$30
CSCI 570 - HW 1
1 Graded Problems
1. State True/False: An instance of the stable marriage problem has a unique
stable matching if and only if the version of the Gale-Shapely algorithm
where the male proposes and the version where the female proposes both
yield the exact same matching.
2. A stable roommate problem with 4 students a, b, c, d is defined as follows.
Each student ranks the other three in strict order of preference. A matching is defined as the separation of the students into two disjoint pairs. A
matching is stable if no two separated students prefer each other to their
current roommates. Does a stable matching always exist? If yes, give a
proof. Otherwise give an example roommate preference where no stable
matching exists.
3. Solve Kleinberg and Tardos, Chapter 1, Exercise 4.

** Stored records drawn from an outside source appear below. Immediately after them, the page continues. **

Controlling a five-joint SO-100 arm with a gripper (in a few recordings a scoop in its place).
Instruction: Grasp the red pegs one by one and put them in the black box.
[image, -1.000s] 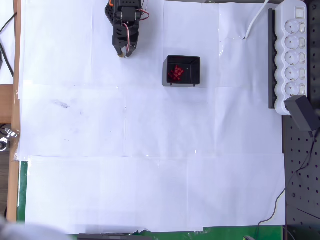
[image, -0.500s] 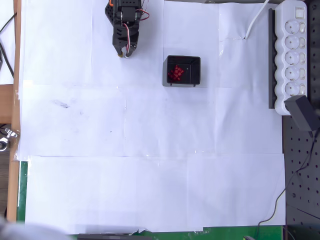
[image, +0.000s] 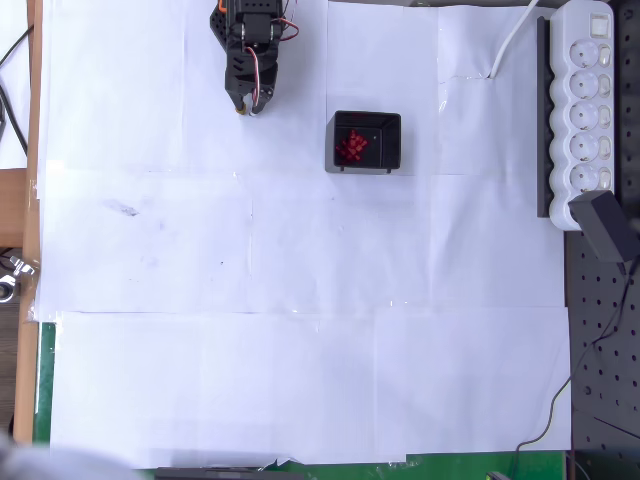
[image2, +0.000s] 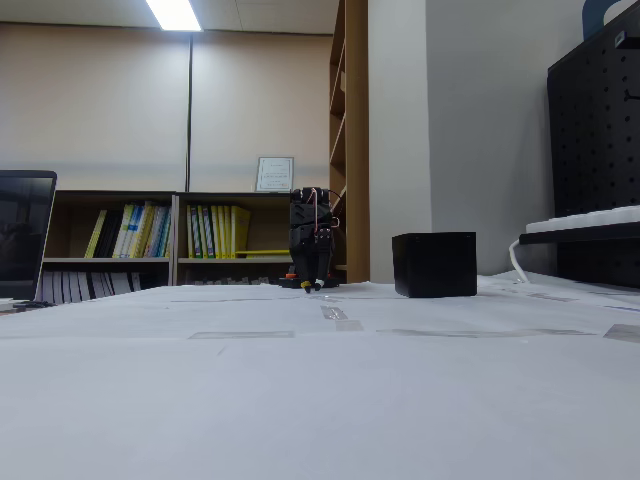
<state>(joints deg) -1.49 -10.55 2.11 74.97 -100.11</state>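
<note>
Across a worktop (image: 300, 330) covered in taped white paper sheets, the scene reads from left to right in the overhead view. At upper left, the black robot arm (image: 248, 35) reaches down from the far edge, folded compactly over its base, with red and orange wires showing near its top. Its claw (image: 248, 103) points toward the near side of the worktop, tips close to the paper; the fingertips appear drawn together with nothing between them, though the gap is too small to judge with certainty. In the fixed view from worktop level, the arm (image2: 311, 240) stands as a dark upright column against bookshelves (image2: 150, 240), its claw (image2: 314, 287) hanging just above the paper.

To the right of the arm, well apart from it, sits the black box (image: 365, 141), square and glossy-walled. The red pegs (image: 351, 146) lie clustered together inside it, toward its left half in the overhead view; individual pegs cannot be counted. From the low fixed view, the black box (image2: 434, 264) shows as a solid dark cube resting on the paper, to the right of the arm, its contents hidden by its wall.

At far right, a white power strip (image: 585, 110) lies along the worktop's edge, a white cable (image: 512, 40) running from its top end.
</note>
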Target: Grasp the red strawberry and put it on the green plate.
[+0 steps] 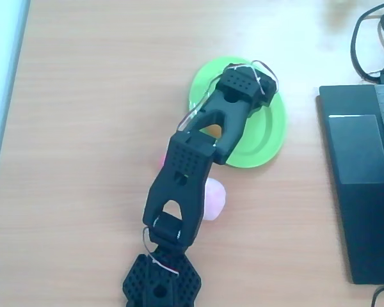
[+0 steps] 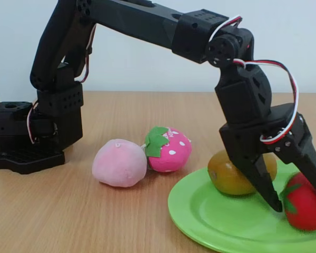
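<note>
The red strawberry (image 2: 305,212) with its green leafy cap rests low on the right side of the green plate (image 2: 221,221). My gripper (image 2: 301,201) reaches down over the plate, with one finger on either side of the strawberry. Both fingers (image 2: 263,182) press against it, so the gripper is shut on the strawberry. In the overhead view my black arm (image 1: 198,160) stretches over the green plate (image 1: 275,125) and hides the gripper and the strawberry.
A brown-orange fruit (image 2: 230,174) lies on the plate's left part, just behind my left finger. A pink white-dotted strawberry (image 2: 171,150) and a pale pink round fruit (image 2: 119,163) lie on the table left of the plate. A black laptop (image 1: 361,179) sits at the right.
</note>
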Tool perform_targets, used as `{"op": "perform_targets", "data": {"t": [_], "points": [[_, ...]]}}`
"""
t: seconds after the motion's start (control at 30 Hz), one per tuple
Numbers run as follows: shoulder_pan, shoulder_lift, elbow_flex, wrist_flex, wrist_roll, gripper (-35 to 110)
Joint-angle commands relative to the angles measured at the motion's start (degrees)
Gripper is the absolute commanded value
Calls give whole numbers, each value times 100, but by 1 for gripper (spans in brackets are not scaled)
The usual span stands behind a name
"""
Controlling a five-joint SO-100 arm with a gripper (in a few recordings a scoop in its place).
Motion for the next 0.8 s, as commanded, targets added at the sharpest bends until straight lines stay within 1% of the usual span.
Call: {"op": "perform_targets", "data": {"t": [0.0,0.37,0.57,0.67,0.77], "points": [[44,316,44,26,9,35],[-70,817,448,26,0,35],[-272,1969,861,79,-18,30],[-545,2909,993,132,-70,24],[-1055,3867,1230,62,-615,7]]}}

4. N men and N women were participating in a stable matching process in
a small town named Walnut Grove. A stable matching was found after
the matching process finished and everyone got engaged. However, a man
named Almazo Wilder, who is engaged with a woman named Nelly Oleson,
suddenly changes his mind by preferring another woman named Laura
Ingles, who was originally ranked right below Nelly in his preference list,
therefore Laura and Nelly swapped their positions in Almanzos preference
list. Your job now is to find a new matching for all of these people and
to take into account the new preference of Almanzo, but you don’t want
to run the whole process from the beginning again, and want to take
advantage of the results you currently have from the previous matching.
Describe your algorithm for this problem.
Assume that no woman gets offended if she got refused and then gets
proposed by the same person again.
2 Practice Problems
1. Reading Assignment: Kleinberg and Tardos, Chapter 1.
1
2. Solve Kleinberg and Tardos, Chapter 1, Exercise 1.
3. Solve Kleinberg and Tardos, Chapter 1, Exercise 2.
4. Solve Kleinberg and Tardos, Chapter 1, Exercise 3.